The process of bootstrapping a Praxis application consists of executing a well known set of ordered stages described in the Bootloader. An application can easily hook into the boot process by either executing Ruby code as the files required by stages are loaded or by installing before and after hooks. As part of this bootstrapping process the application will typically install its configuration into the Praxis application singleton, initialize or finalize its objects, and load application-specific source code.

A Praxis application is represented by the Praxis::Application singleton class. As a singleton, you can have only one application instance and it is always referencable using Praxis::Application.instance. This allows the bootstrapping process to easily locate, configure and change any aspect of the application code.

To kick-off the bootstrapping process, call the setup method of the Praxis::Application singleton and run it through your favorite rack server. Here’s a simple example of a file to achieve that:

# Example of a minimalistic
require 'bundler/setup'
require 'praxis'

application = Praxis::Application.instance

run application


The bootloader is the class that determines the sequence of stages that will be executed as the application starts. This process is automatically triggered when the setup method of the application is invoked.

The Bootloader works by setting up a set of ‘stages’, and executing them in order. Each stage has a unique name. An application can dynamically register before and after hooks for each existing stage in order to execute code at the right moment of the bootstrapping process. It is possible to register a before/after callback for a stage that hasn’t been registered yet (as late as the before hooks for that stage are run).

Stages can have sub-stages, and sub-stages can have their own sub-stages and so on. This allows you to create logical groups of stages. Before hooks of a parent stage get executed before any of the before/after hooks of its sub-stages. After hooks of a parent stage get executed after all the before and after hooks of its sub-stages.

Note: Currently, stages can only be removed.
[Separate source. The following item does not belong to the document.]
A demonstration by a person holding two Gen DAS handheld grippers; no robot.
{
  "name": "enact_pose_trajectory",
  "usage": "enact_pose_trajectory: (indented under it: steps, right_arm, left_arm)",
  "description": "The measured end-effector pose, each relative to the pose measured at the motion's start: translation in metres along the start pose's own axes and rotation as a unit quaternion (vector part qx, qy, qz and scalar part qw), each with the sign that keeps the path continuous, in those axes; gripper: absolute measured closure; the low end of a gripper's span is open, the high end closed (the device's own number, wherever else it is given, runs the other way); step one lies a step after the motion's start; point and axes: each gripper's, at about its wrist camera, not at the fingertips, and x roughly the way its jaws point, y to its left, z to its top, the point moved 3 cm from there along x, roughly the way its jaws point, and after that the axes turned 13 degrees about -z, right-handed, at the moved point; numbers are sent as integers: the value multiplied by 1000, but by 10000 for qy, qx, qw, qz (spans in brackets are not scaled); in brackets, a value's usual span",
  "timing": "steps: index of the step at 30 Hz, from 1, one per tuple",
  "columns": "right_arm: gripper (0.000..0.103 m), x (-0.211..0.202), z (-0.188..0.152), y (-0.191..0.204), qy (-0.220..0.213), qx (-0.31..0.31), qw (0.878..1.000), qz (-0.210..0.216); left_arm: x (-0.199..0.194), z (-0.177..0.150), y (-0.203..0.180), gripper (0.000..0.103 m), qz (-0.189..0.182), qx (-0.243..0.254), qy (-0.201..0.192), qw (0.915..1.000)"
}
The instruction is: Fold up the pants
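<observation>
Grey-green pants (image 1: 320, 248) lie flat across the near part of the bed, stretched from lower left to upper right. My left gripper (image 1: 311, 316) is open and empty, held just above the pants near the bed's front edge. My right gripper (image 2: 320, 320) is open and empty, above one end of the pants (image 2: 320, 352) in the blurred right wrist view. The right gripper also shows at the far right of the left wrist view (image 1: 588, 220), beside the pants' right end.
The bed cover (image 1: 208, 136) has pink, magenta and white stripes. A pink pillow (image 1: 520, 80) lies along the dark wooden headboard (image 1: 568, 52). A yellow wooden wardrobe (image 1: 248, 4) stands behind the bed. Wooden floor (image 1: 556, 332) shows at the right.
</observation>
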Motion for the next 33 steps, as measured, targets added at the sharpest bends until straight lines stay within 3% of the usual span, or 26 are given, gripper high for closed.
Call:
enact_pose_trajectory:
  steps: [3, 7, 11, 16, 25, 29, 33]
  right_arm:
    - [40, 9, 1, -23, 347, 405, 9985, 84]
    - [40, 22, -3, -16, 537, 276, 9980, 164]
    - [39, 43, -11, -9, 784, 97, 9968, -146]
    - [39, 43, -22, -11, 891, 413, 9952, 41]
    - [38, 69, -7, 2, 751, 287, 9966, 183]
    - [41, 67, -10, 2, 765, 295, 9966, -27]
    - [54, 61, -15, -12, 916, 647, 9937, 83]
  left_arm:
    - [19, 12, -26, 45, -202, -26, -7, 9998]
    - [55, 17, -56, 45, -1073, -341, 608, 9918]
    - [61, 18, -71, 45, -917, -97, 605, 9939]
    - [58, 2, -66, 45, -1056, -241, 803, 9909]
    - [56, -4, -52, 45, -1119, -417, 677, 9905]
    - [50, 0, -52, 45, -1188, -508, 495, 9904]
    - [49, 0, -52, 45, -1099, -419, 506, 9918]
In the future (if needed) we might want to add support for adding stages within a given position relative to others, so that they can be arranged and/or attached in correct order.

Default boot stages

The Bootloader will automatically create the following stages by default:

  • Requires the config/environment.rb file
  • Instantiates each plugin specified by the use directive and calls its setup! method
  • Sets the default file layout if the app hasn’t defined one yet. The layout facility lets applications define the structure and order of files to be loaded. See the layout section for details.
Loads the files specified in the initializers key of the file layout which typically globs all files within the ‘initializers’ directory from the application root.
Loads the files specified in the libs key of the file layout which typically globs all files within the ‘lib’ directory from the application root.
Loads application design
  • loads each group of named files under the :design key of the layout
  • the load order follows how the entries are defined in file_layout. This can be changed by overriding AppLoader#layout_order.
Loads the application code (implementation):
  • loads each group of named files under the :app key of the layout
  • the load order follows how the entries are defined in file_layout. This can be changed by overriding AppLoader#layout_order.
  • for each loaded “Controller” sets ts app_config and root accessors.
traverses all declared routes in of your resource definitions and creates appropriate entries in the main Praxis router. Requests matching the correct path, version, and conditions cause the router to invoke the matching method name (with the typed params as method arguments) in the controller that implements the action.
determines if there are any files that exist within the application path, but haven’t been loaded by any of the file_layout path patterns. If there are unloaded files in the paths, it will print a warning indicating which files were not loaded. Turn this off by deleting the stage delete_stage :warn_unloaded_files in the configure block.


The layout is a way for you to tell Praxis where your source code lives. It is essentially a nested set of name/pattern pairs. The layout tells Praxis which files it should require at different stages of the bootloader. Praxis preserves the load order of the stages as listed in the layout. Naming each pattern allows your application to install before and after hooks when the stage is executed. See Request Life Cycle Callbacks for more information on before and after hooks.

If you don’t specify a custom layout, Praxis will install the following default layout:

Praxis::Application.instance.layout do
  layout do
    map :initializers, 'config/initializers/**/*'
    map :lib, 'lib/**/*'
    map :design, 'design/' do
      map :api, 'api.rb'
      map :media_types, '**/media_types/**/*'
      map :resources, '**/resources/**/*'
    map :app, 'app/' do
      map :models, 'models/**/*'
      map :controllers, '**/controllers/**/*'
      map :responses, '**/responses/**/*'


Praxis’ configuration facility allows you to define, set and use your application’s configuration. More specifically, Praxis lets you:

  • Define the structure and types of the available configuration parameters which gives your application a clean, validated and coerced set of values that match your specifications. This allows the application to minimize boilerplate code and not worry about consistent error reporting during application startup.
  • Set the actual values of the application configuration in a plugabble way so that the application deployer can decide how to best provide the correct parameters to each of your apps. While reading the values from one or multiple configuration files might be appropriate in some cases, reading values from environment variables or accessing a config service might be more appropriate in others.
  • Access the values using a fully typed configuration object which allows the application code to be clean and readable, and ignorant of where the values came from.

Defining the configuration structure must be done at boot time, typically within the environment stage. Setting the configuration values is also typically done at boot time. While this might vary from app to app, it is common to set all parameters early on in the boot process as well. Technically speaking, it is possible to re-set the configuration at runtime, although this should only be done if the application code is able to re-read those values when they change. Accessing configuration can be done at any time.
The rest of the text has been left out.